Be Careful What You Bid/Ask For
Sunday, May 3, 2009 | Barbara CohenToday I want to address one of the most important rules for trading in general and, in particular, daytrading. That is "Chasing the Market." Rather, not chasing it, because you might not like the results.
I have spoken with hundreds of traders about this point, which is why I am bringing it up today. I can understand novice traders making this mistake, but I have traded side-by-side with seasoned veterans who do the same thing. They chase the market.
Here's the scenario ... the trader sees a potentially great opportunity to go long and wants to play. He offers to buy and enters his price in his desktop trading platform that is directly connected to his broker. He hits the enter key, but he does not get filled.
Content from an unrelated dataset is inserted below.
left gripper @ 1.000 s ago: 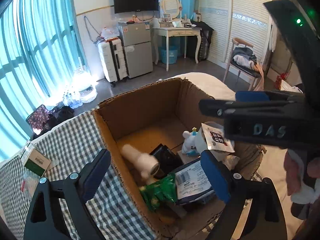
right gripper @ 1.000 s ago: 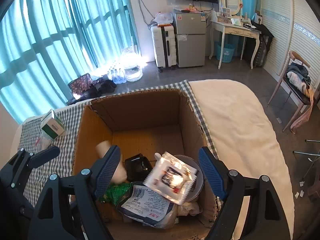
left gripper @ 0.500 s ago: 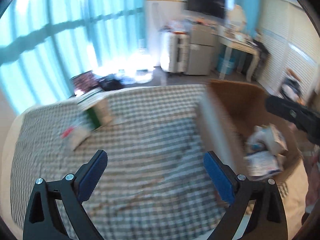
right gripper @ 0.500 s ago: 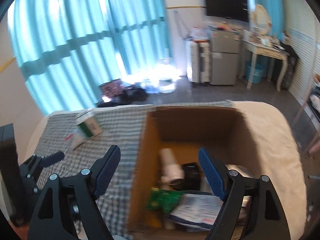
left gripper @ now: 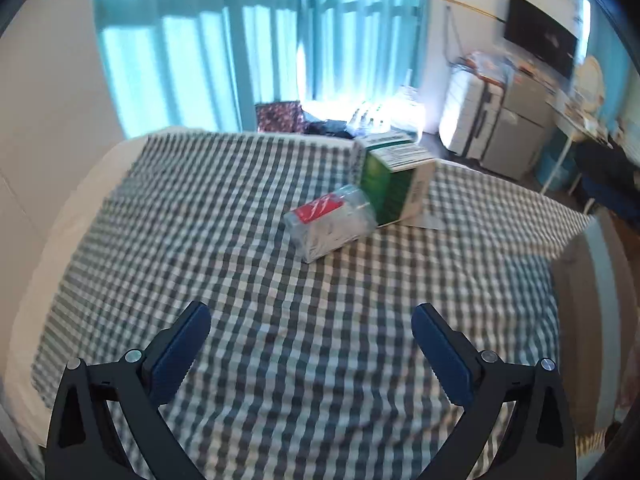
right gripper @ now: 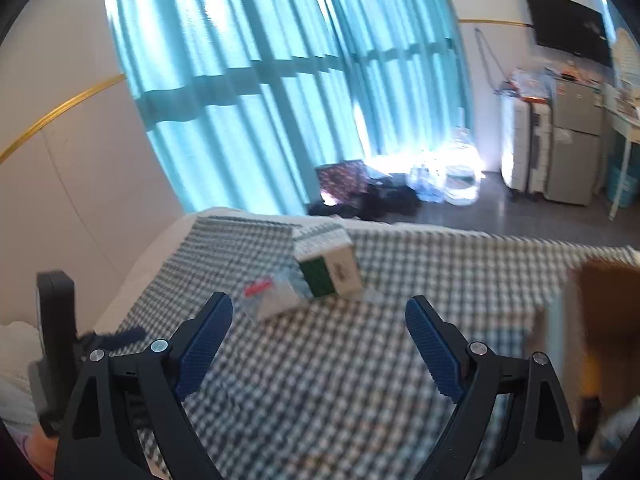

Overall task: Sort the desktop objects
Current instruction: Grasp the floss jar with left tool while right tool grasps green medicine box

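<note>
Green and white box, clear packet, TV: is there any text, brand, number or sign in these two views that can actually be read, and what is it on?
None can be read.
Green and white box: printed lines on its white top and side, too blurred to read.
Clear packet: red label with white marks, too blurred to read.
TV: dark screen, no visible text.
Left gripper and right gripper: no markings visible.
</note>
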A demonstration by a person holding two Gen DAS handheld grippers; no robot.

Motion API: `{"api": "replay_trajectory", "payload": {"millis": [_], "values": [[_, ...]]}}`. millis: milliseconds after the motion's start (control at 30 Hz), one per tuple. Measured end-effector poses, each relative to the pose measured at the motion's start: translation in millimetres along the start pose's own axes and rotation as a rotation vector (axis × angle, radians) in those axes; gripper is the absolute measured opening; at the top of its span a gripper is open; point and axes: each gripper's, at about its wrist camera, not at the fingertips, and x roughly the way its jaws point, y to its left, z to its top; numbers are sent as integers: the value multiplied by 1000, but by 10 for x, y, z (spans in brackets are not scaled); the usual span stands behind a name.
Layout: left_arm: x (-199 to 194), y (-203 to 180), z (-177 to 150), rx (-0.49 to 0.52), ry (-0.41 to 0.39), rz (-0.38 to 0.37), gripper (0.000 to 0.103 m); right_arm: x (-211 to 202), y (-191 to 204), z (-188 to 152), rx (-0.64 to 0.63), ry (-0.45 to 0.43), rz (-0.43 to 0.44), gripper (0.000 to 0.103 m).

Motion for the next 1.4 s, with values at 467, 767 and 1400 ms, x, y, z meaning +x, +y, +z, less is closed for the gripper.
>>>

By the time he enters his offer to buy, the price moves higher. Now, to get filled, he has to buy at a higher price.
Don't Let Your Money 'Slip' Away
Entering a trade at a higher price than you originally wanted to go long, or entering at a lower price than you originally wanted to go short, is the very definition of chasing the market. Seasoned veterans have told me this difference between the price they wanted and the price they got is "slippage."
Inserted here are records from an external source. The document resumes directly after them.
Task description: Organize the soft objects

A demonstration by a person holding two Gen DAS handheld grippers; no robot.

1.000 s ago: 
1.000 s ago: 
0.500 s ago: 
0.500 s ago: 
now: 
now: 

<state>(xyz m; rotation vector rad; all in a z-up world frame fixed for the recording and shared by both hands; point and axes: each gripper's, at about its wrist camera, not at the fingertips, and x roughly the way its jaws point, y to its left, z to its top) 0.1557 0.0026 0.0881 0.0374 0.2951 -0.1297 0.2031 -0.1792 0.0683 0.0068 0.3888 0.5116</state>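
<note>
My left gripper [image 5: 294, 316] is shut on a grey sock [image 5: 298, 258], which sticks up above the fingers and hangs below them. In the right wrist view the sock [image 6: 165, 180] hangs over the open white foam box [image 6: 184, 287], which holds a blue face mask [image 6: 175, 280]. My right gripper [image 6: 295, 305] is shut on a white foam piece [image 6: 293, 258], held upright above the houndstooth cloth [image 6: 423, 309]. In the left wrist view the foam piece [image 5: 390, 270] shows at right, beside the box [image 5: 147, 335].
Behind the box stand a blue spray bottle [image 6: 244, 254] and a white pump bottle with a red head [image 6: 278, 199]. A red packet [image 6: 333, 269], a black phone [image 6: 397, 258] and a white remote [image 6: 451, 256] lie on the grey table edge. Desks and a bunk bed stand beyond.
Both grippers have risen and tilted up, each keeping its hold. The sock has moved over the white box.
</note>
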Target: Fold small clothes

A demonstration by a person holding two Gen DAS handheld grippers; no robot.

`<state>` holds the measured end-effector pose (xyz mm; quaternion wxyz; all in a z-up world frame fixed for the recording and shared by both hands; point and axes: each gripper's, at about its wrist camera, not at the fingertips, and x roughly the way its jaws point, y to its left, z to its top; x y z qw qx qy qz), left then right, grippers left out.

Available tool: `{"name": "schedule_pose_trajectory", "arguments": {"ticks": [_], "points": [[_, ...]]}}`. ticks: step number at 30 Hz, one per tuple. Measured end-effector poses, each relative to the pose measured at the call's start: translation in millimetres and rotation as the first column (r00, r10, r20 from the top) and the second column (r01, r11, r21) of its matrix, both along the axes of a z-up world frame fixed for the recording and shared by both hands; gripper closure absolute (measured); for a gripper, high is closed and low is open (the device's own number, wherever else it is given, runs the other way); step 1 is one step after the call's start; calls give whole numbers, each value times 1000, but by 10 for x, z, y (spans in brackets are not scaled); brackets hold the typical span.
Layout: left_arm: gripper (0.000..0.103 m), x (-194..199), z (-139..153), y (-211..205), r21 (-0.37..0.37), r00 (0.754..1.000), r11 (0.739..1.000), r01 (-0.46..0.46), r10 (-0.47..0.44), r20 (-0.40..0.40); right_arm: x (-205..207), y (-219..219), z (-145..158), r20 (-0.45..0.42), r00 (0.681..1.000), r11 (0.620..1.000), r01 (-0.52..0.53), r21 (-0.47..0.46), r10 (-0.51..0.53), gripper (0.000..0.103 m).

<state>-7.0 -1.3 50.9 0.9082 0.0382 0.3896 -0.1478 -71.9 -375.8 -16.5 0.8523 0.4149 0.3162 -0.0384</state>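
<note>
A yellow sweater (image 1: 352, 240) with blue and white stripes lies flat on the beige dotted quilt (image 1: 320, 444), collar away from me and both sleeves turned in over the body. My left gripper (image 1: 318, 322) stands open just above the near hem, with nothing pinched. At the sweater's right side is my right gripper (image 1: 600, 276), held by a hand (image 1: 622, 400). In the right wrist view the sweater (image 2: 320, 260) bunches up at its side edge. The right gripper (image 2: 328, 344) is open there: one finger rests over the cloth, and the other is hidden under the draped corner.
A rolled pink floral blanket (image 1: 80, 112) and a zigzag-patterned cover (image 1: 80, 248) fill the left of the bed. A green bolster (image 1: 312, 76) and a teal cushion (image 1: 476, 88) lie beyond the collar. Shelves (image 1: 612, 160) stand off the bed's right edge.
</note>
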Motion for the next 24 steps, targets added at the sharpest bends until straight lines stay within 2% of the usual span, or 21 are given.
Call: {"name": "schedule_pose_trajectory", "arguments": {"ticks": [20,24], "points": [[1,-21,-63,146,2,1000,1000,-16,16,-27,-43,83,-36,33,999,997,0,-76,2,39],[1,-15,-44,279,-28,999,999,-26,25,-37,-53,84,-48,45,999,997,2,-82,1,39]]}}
Hogwash! There is no such thing as slippage on entering a trade, on the way in. On the way out to exit a trade, however, you might be in a big hurry because the trade moved against you and you just want to get out as fast as possible at any price. I can see that as slippage. But not on the way in.
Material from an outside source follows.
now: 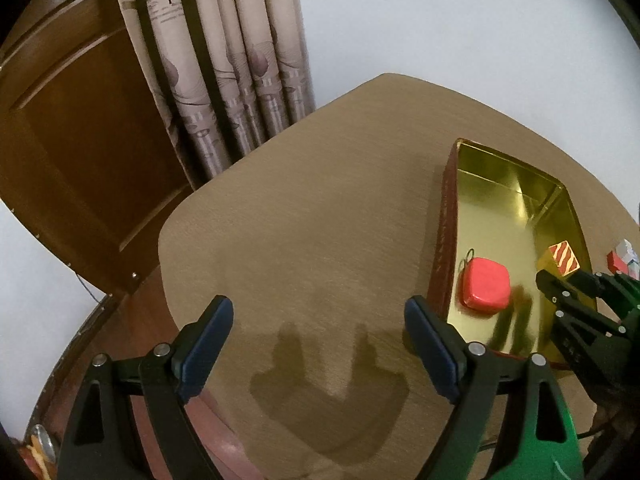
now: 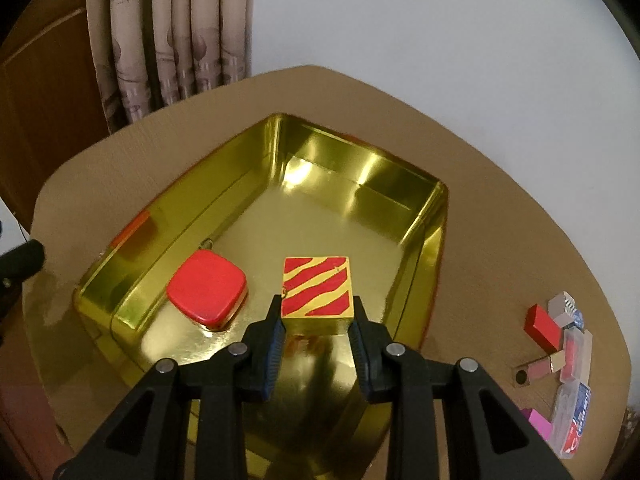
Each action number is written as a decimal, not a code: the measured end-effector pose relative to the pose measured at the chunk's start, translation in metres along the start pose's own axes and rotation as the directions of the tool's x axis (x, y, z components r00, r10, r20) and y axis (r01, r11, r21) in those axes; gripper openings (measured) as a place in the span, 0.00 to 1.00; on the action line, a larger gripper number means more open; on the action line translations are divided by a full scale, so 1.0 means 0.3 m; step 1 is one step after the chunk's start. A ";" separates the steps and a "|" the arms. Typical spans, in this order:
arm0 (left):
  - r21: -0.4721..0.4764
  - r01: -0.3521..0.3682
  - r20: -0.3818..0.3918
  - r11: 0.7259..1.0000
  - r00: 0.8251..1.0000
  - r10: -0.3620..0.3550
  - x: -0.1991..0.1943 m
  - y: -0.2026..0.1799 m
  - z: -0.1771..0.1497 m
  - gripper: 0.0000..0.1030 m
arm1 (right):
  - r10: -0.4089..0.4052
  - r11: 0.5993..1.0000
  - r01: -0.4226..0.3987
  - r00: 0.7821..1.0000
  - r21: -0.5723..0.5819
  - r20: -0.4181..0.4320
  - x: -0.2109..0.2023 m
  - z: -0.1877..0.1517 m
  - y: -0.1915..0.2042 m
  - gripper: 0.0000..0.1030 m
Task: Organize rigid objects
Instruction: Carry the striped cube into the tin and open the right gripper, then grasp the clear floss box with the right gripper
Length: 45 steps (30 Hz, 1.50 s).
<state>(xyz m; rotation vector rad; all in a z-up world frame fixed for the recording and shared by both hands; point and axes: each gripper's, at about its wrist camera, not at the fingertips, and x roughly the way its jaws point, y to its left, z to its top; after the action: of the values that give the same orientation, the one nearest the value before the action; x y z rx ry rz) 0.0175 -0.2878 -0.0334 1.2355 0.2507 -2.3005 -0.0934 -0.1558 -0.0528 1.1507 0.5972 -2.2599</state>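
Note:
A gold tin box (image 2: 424, 216) stands open on the brown table. A flat red rounded piece (image 2: 206, 290) lies on its floor at the near left. My right gripper (image 2: 318, 320) is shut on a gold block with red stripes (image 2: 318, 288) and holds it inside the box, just above the floor. In the left wrist view the box (image 1: 448, 232), the red piece (image 1: 486, 286) and the striped block (image 1: 562, 260) show at the right, with the right gripper (image 1: 554, 280) reaching in. My left gripper (image 1: 320, 320) is open and empty over the bare table left of the box.
Several loose pieces lie on the table right of the box: a red block (image 2: 542, 326), a grey piece (image 2: 562, 308), a pink block (image 2: 540, 424) and clear plastic cases (image 2: 572, 420). A curtain (image 1: 216, 60) and a wooden door (image 1: 76, 132) stand behind the table.

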 end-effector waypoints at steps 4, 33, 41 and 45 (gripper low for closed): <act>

On the way in, you, the trader, are in complete control of the trade. You make an offer to buy or short. If you do not get filled at your price, GO ON TO THE NEXT TRADE. The idea of moving your price higher (to buy) or lower (to short) allows the market to rob you of your profits.
Every day, I hear traders going through the "woulda coulda shoulda" syndrome. "If only I had moved my offer to buy higher, I woulda had that trade." It's the old "big fish that got away" story.
So what -- you didn't get filled. Go on to the next trade. There is always a next trade. In the world of daytrading, you may only have to wait another seven to 10 minutes for your confirmations to align before you make your next trade. Can you wait that long?
When you are daytrading, raising your offer to buy one or two ticks may be your entire profit. And if you decided to write off your hard-earned money as "slippage," then you just gave it to the market.
Raise the 'Bar' on Your Trading Game
Here's a good rule of thumb to know where to enter a trade. This is what I generally use for my offers to buy or short ... the closing price of the previous bar.
For those of you who are novice traders, a bar is any time period you are using on your chart. For example, if you are looking at a one-minute chart, then a bar is one minute. Every 60 seconds, the chart creates a new bar. A three-minute chart gets a new bar every three minutes. And so on.
Say I am daytrading S&P 500 E-mini futures. The close of the previous bar (the price at which the last trade took place) was 880.25. Whether I want to go long or short, that is the price I offer. If I get filled, great -- I get to play. If not, I'll wait for my indicators to align again before I make another offer. I do not move my price.
Why use the previous bar's closing price? Because market traders are funny and they tend to retest their prices before moving on, up or down. I'll generally get filled on the retest and, if not, then I'll just wait for the next trade.
What's in Store for Us This Week?
This week's trading action is important. Two things will happen.
Before we discuss those two things, I want to take a look at what happened last week. As I told you, Monday and Tuesday would be lightly traded days, and they were. Everyone waited to see the GDP number and what Fed Chairman Ben Bernanke would say on Wednesday afternoon.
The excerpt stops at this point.